Another common tool that can be helpful, especially for people claiming business expenses or mileage, is a calendar app. These records can help document meetings with customers, business trips, and other potentially deductible events.

“The IRS auditor always asks for a copy of my calendar.” says Leonard Wright, a San Diego CPA who has been audited four times.

Calendar records should be retained for at least seven years. This is how long the IRS normally has to examine you. (However, there is no time limit if the agency suspects tax fraud, so make sure you keep enough history when choosing the electronic calendar.)

You also need to download monthly statements from your financial institutions on a regular basis, says Kelley C. Long, a CPA and personal finance specialist in Chicago.

If the IRS suspects your income is underreported, they may request bank and brokerage statements. If you’re using a credit card for business or other tax purposes, these statements can aid your deductions. While institutions are required to keep your records for several years, you may have to pay fees to access older bank statements.


Ideally, your computer and phone will already be backed up in the cloud so that you can access your data if the devices are lost, stolen, or destroyed. If not, you want to ensure that at least your tax information is regularly transferred to a secure cloud storage system or other secure off-site location.

The key is to keep information secure and accessible, which means choosing electronic instead of paper wherever possible. Paper is bulky, inefficient, and prone to all kinds of disasters, including fire and floods. Ink can fade, especially with receipts that are needed to document expenses (credit card or bank statements are usually not considered adequately documented without the accompanying receipts).
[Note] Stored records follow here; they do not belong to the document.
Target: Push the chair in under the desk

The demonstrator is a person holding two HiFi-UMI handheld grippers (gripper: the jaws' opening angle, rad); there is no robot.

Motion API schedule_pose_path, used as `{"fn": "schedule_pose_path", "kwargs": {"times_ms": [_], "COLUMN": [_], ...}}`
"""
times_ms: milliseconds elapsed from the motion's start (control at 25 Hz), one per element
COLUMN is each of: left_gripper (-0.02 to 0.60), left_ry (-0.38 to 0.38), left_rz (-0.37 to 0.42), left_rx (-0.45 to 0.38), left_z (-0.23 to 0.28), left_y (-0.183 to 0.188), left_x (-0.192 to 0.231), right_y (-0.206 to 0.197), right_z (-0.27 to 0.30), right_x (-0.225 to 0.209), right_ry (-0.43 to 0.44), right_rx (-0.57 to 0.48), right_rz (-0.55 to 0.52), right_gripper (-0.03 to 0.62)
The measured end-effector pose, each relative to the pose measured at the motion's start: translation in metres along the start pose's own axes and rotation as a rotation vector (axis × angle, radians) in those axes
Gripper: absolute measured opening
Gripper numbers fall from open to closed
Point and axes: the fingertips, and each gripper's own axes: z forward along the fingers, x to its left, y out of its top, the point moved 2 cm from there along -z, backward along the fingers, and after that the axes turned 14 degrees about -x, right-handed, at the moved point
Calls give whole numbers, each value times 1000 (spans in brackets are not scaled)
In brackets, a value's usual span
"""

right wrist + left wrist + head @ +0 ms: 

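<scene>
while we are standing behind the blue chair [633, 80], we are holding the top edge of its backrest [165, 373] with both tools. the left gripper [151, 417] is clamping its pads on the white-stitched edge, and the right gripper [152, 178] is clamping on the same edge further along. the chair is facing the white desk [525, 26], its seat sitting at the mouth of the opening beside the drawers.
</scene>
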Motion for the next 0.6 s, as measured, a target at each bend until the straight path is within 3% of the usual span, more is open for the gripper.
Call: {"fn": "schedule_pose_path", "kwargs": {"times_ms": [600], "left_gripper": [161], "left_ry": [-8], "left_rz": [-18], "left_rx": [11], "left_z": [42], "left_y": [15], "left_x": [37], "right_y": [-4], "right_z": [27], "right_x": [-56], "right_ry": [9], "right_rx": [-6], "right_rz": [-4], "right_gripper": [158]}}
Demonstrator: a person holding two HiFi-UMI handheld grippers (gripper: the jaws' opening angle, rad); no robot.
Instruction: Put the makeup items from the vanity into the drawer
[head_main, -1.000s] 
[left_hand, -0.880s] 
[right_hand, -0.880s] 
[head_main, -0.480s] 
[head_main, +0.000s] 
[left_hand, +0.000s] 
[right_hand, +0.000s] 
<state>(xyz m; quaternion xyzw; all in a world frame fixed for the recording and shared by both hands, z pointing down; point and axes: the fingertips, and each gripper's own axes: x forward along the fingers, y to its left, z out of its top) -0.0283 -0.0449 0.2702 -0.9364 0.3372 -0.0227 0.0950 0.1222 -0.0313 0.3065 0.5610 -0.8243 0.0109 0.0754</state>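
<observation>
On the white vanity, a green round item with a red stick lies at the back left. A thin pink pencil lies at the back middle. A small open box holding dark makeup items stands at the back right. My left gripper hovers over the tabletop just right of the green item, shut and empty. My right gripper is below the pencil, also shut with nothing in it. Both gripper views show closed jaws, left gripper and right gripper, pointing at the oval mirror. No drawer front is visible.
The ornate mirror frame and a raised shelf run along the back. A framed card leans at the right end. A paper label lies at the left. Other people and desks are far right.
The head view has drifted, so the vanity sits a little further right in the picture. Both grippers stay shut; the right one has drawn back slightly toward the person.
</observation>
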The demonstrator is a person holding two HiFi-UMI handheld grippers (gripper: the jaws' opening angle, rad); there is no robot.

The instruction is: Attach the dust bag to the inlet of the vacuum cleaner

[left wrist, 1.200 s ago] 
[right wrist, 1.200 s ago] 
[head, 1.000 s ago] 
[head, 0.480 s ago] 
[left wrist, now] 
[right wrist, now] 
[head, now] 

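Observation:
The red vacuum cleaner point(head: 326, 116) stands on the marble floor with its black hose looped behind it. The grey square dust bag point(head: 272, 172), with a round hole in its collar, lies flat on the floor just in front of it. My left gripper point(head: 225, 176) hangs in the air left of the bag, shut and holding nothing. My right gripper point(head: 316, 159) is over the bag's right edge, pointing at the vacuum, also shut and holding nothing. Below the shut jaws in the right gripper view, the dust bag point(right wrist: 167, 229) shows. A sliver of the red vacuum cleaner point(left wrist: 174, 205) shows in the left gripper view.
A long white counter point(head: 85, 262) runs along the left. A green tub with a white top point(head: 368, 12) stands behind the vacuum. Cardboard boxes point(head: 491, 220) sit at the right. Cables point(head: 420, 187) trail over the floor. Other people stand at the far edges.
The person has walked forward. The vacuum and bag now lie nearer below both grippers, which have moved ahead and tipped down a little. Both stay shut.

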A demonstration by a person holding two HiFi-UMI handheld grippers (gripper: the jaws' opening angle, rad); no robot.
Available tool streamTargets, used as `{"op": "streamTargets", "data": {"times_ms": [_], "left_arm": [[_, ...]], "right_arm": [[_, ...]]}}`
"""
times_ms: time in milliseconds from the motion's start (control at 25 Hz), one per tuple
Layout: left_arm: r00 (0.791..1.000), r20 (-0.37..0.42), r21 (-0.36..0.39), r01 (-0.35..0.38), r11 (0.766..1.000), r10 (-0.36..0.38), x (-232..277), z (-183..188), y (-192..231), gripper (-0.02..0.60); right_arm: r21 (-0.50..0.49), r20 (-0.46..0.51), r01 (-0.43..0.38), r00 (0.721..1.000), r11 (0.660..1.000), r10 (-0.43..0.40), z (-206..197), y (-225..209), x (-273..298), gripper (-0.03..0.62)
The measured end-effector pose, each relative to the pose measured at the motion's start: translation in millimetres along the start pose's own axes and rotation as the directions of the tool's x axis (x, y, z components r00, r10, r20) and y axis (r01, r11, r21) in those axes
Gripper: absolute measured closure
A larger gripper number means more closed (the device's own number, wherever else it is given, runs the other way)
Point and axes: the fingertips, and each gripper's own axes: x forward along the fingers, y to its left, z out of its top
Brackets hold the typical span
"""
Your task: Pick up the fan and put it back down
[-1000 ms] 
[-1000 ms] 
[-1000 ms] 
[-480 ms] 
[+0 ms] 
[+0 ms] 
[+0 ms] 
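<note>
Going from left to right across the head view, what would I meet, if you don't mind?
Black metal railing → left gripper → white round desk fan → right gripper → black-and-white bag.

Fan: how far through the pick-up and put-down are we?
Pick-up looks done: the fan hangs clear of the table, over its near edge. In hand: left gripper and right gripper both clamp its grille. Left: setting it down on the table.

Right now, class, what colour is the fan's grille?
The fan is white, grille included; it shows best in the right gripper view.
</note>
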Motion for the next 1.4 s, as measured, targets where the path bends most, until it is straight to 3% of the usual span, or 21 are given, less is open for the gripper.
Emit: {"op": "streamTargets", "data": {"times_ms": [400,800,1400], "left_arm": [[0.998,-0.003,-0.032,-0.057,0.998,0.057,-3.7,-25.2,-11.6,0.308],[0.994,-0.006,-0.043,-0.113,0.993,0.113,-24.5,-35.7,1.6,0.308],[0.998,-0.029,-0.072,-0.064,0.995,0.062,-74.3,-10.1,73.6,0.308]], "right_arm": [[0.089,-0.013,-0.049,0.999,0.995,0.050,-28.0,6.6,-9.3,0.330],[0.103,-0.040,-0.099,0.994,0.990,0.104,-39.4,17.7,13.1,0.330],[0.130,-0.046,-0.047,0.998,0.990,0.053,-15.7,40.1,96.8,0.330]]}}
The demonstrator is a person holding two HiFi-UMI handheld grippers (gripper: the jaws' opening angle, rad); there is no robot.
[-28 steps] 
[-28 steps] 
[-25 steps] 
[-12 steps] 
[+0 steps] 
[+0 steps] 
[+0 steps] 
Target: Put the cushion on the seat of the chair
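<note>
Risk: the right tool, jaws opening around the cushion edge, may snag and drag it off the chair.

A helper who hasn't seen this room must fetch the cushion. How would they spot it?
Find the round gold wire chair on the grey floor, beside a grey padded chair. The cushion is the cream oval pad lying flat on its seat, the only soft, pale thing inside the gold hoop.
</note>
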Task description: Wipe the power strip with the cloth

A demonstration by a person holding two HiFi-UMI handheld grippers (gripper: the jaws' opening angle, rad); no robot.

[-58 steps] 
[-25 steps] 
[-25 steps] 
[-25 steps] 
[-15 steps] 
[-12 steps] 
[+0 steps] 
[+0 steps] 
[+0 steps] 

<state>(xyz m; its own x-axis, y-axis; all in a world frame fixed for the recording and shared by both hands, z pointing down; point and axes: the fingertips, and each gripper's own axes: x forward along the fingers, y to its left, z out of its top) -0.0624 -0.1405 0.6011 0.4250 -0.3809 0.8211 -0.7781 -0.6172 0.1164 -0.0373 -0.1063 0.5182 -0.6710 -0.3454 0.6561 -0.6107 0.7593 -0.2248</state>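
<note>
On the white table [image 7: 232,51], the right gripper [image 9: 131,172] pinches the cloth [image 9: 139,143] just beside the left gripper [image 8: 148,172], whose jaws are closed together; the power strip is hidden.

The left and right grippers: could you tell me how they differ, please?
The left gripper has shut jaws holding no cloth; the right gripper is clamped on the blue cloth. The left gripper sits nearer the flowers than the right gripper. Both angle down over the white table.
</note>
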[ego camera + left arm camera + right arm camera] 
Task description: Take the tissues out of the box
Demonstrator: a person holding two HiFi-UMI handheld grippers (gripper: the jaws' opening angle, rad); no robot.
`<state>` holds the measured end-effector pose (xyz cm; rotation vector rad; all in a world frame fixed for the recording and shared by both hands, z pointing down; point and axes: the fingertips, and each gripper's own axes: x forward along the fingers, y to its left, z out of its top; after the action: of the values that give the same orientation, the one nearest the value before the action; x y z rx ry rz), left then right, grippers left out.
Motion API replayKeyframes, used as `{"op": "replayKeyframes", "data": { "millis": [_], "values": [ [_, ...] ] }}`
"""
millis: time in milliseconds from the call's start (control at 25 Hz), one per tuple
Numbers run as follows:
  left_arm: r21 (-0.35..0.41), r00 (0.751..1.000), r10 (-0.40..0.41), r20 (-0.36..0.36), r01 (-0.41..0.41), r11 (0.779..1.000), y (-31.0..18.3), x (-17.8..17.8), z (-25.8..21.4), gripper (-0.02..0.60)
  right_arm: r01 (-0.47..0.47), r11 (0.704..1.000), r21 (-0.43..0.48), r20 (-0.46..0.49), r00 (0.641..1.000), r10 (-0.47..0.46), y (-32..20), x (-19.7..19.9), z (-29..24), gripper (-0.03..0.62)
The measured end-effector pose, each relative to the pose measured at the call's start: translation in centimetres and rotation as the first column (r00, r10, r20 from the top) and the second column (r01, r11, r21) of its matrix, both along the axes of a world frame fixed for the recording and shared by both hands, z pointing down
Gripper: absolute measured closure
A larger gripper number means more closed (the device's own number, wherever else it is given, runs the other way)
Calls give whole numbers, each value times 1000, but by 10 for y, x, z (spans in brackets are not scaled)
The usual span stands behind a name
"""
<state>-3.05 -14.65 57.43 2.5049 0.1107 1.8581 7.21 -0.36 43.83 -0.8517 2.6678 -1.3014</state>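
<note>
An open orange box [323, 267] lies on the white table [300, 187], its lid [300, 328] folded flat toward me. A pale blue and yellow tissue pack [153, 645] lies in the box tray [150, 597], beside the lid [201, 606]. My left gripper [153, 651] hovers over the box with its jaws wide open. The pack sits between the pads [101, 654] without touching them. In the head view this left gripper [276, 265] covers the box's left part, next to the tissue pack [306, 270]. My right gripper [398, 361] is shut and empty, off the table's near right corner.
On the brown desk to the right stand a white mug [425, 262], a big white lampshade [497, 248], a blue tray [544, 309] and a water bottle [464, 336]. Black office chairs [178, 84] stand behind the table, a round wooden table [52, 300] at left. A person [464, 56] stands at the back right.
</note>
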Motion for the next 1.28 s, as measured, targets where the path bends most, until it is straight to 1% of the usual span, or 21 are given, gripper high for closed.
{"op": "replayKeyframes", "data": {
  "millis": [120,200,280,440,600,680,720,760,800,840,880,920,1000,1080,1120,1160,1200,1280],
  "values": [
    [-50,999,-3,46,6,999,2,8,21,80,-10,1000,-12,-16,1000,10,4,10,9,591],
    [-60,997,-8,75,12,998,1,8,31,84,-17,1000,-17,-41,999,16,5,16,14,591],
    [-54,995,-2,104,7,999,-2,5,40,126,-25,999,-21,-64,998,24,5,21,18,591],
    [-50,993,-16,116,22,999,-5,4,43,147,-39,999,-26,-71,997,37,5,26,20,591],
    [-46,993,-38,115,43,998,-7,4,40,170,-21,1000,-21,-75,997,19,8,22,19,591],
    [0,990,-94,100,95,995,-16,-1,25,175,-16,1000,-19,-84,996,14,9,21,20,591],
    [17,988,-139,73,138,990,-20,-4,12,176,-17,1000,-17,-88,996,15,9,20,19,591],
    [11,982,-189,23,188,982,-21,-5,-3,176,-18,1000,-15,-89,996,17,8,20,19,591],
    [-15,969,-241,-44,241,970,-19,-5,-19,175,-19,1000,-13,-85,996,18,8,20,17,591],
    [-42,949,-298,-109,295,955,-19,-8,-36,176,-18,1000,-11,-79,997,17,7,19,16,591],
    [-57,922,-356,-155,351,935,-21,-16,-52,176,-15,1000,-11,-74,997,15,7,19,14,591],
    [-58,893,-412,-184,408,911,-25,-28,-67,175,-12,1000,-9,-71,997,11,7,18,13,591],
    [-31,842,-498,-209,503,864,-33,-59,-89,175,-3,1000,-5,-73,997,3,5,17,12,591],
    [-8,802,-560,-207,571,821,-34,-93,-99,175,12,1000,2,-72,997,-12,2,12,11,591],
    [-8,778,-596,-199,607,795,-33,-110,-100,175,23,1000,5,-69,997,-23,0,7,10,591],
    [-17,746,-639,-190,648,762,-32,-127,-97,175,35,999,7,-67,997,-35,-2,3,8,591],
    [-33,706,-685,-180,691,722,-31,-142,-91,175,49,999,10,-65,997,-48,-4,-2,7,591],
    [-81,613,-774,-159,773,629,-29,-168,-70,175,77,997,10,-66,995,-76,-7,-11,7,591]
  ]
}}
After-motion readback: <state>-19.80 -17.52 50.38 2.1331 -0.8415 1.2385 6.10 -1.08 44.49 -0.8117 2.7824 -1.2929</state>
“I usually tell business owners, ‘No receipt, then no deduction'” says Bob Fay, a CPA in Canton, Ohio who is also a consumer finance education attorney with the American Institute of Certified Public Accountants. “This is a short message that sticks with you as you have so much on your plate every day.”

But by the time the IRS asks for those receipts, it might just be faint, illegible paper left if you haven’t captured a digital version, says Levison.

Paper documents can also cost you more.

“People still literally give their CPAs a shoebox” Long says. “Then what your CPA does is pay one of their interns to scan all that stuff into their systems and they’ll charge you for it.”


Sometimes special apps can be useful. You can use scanner apps to record tax documents. Some have optical character recognition that allows you to convert images into editable and searchable files.

If you own an iPhone or iPad and have your expenses listed, ItsDeductible and iDonatedIt can help you track donations to charity and find values ​​for donations in kind such as clothing and housewares year-round. (These apps don’t have Android versions.)

Apps that create expense reports, such as Expensify or Everlance can help gig staff and other self-employed people track business costs.

Wright, the widely audited CPA, swears by apps like MileIQ, TripLog or Everlance that can be used to track mileage.

“Many of these apps are easy to maintain and allow you to track and differentiate business or personal use.” Says Wright. “They are so simple that you can do that while waiting in line at the grocery store.”

However, according to CPA Tim Todd of Lynchburg, Virginia, developing a habit of using the apps and other processes you have set up is important. Otherwise, you won’t be creating the digital paper path you need to survive an audit. Plus, you could be costing yourself money.

“By keeping records in real time, you can also make sure you don’t forget that these items are taxable.” Says Todd.